We’ve all been in that situation: a pricey aspect of your vehicle fails, forcing you to replace it. You’ll presumably research the GM parts (or any other applicable manufacturer) and find that these specific add-ons are rather pricey. You’ll subsequently come across some aftermarket parts that are considerably less expensive. However, does the fleeting financial benefit of these parts outweigh the other negatives?
Below, we’ve relied on several internet users and we uncovered three major downsides to pursuing these aftermarket parts. Yes, there’s no denying the brief financial benefit of this route. However, when you begin to read some user testimonials, you’ll start to understand that there are a variety of downsides that accompany this route. For instance, these parts tend to last for a shorter amount of time than their manufacturer-produced counterparts, and they could also compromise other areas of your vehicle.
Continue reading below to see why you should be avoiding these aftermarket parts. When you’ve finished reading, you’ll understand why it’s best to opt for the GM parts…
The price of those aftermarket car parts will certainly be enticing, and in some scenarios, you might be able to get away with these alternatives. However, as u/AboutToSnap points out, there are some areas of a vehicle that don’t justify this risk. Even if you ignore the fact that these parts might not even work on your car, you also have to consider that they might lead to reduced performance…
I’m in the middle of a fiasco with axles right now. I have an axle that is starting to click and has a leaky boot, so I figured it’s time for replacement. The dealer axle is $650, and RockAuto had one from Cardone new for $66, so I gave it a shot.
Axle 1 arrives: bearing dust cap is smashed flat (it’s a pressed on part). Send back for replacement since I assume it’s a fluke.
Axle 2 arrives: bearing dust cap is smashed again. I call them and get talked into trying once more from a different shipping warehouse (maybe it’s a bad batch)?
Axle 3 arrives and the outer joint is grinding as if there’s no grease. RockAuto gives me hell and demands proof, so I make a couple videos demonstrating. They refuse to admit there is a problem, but accept the return for a refund (I’m not trying another one from them at this point)
Axle 4 is remanufactured from Autozone; takes 5 days to arrive (no one stocks this axle) and it is missing the press in dust cap, and the inner joint is really loose.
So at this point, I realized I shouldn’t continue trying to mess with anything but OEM and I hit up eBay. I found an OEM axle with 30k in apparently great shape for under $100 and went for it.
Now I’m waiting for the used OEM axle to show up, and I’m confident this is what I should have done in the first place.
Ultimately, the best way to avoid this predicament is by researching these individual parts before you make a purchase. You could even consider talking to a trusted mechanic, who should be able to provide some clarity on what aftermarket parts are a good choice.

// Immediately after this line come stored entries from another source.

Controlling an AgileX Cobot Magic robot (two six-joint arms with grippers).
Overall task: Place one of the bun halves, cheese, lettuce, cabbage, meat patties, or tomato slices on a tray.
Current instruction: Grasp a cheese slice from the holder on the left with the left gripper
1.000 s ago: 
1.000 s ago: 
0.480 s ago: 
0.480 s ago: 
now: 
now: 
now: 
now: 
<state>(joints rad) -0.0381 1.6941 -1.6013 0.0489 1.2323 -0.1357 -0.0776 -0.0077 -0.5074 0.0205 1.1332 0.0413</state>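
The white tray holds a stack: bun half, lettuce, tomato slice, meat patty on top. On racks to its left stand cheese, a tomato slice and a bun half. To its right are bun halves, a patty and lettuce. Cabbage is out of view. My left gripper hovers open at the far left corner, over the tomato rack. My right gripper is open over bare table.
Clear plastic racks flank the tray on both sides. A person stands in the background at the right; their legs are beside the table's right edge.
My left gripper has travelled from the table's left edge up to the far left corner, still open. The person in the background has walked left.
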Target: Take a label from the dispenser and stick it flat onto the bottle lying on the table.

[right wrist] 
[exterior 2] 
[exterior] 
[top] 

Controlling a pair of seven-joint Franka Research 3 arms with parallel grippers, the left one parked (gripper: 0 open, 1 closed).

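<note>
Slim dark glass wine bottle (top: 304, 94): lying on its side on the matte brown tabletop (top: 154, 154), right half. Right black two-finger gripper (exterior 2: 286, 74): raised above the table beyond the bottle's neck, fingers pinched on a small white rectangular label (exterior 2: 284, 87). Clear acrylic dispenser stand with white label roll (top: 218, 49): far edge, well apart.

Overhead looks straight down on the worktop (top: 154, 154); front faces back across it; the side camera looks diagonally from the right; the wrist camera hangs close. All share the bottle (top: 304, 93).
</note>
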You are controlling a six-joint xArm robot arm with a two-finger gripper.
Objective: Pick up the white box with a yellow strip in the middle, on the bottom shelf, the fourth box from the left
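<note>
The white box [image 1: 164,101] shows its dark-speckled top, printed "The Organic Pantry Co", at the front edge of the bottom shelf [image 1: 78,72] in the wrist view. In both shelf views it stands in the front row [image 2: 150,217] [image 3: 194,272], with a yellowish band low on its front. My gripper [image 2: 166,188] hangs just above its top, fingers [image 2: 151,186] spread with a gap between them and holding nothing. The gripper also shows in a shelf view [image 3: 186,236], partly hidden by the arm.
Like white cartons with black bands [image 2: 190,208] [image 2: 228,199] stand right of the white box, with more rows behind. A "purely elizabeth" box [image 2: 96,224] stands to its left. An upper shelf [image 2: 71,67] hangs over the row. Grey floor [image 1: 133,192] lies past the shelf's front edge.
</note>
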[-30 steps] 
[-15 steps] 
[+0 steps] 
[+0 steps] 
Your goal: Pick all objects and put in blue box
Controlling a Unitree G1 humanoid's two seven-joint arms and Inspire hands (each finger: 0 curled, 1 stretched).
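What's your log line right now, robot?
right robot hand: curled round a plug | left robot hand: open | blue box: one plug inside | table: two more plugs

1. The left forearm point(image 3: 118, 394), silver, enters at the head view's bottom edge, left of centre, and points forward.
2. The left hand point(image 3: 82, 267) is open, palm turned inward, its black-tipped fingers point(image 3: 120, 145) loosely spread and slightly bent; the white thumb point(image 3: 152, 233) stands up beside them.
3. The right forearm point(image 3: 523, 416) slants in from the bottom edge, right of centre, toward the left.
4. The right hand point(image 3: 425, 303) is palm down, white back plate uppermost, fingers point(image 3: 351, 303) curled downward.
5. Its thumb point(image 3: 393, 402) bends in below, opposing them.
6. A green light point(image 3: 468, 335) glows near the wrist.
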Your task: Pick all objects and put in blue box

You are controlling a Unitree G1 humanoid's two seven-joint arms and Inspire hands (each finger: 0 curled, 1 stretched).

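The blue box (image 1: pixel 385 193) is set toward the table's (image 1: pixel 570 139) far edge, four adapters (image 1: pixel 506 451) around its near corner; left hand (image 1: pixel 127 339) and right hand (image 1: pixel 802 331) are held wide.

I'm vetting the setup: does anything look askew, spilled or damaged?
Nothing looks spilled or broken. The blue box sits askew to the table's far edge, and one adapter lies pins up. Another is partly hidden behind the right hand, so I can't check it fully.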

Another major reason for avoiding a particular part is described by Reddit user u/SlimKlim. It’s fairly common that these aftermarket parts won’t last nearly as long as their newer counterparts. Often times, the lower prices reflect this longevity discrepancy. In other words, by just opting for the slightly more expensive GM or manufacturer part, you might find that you’re ultimately investing less money in the long run.
Control Arms/Tie Rods and stuff like that. If not OEM it should be an OEM quality brand like Lemforder. Sometimes it makes sense to run the cheap part for a little while, but for those parts its not worth it. You install the OEM quality ones and you’re good to go for 30-50k miles, bargain brands might last you 5-10k, and then you’re back in there doing the work again, buying the parts again. No bueno.
Ignition coils. I once had to replace 2 coils with a 3rd one looking sketchy so I decided to get an aftermarket set of 6 that worked out to a similar price as a few OEM ones. They lasted maybe 18 months when the OEM ones lasted 150,000 miles. Not a happy camper with that purchase.
Finally, one way to upset your family mechanic is by unknowingly including an aftermarket part. For starters, as Reddit user u/automatedresponse describes, it’s an indication that you don’t trust the mechanic, as they’d usually prefer to install a specific part that they’re familiar with (and they’d assume that the customer would trust their judgment). Furthermore, they might be frustrated that the customer is making their job a bit more difficult:
“Real Life tip: This pisses your Mechanic off.
My local mechanic said he’d do it for me once, but typically these cheaper parts are cheap for a reason – they break, and then he has to go back and fix them.
They aren’t doing this to “rip you off” – they want to ensure a proper job which is hassle free once it’s done. I really trust my current mechanic and I told him that I’d just fore-go the cheaper part and take his word for it.
Especially with AC parts. I tried to buy some used ones and have a guy help me install. It was broke again a year later.
Somethings don’t pay to be “frugal” with. Pay enough upfront at a reasonable price and you won’t have to pay out the ass in the long run and un-fuck a cheap part. I think this falls more under being a “cheap” person instead of being frugal.”
Ultimately, at the end of the day, it’s best to opt for the GM or any manufacturer part when you’re looking to maintain your vehicle. While you might save some money temporarily, it’s not worth the inevitable headache down the road.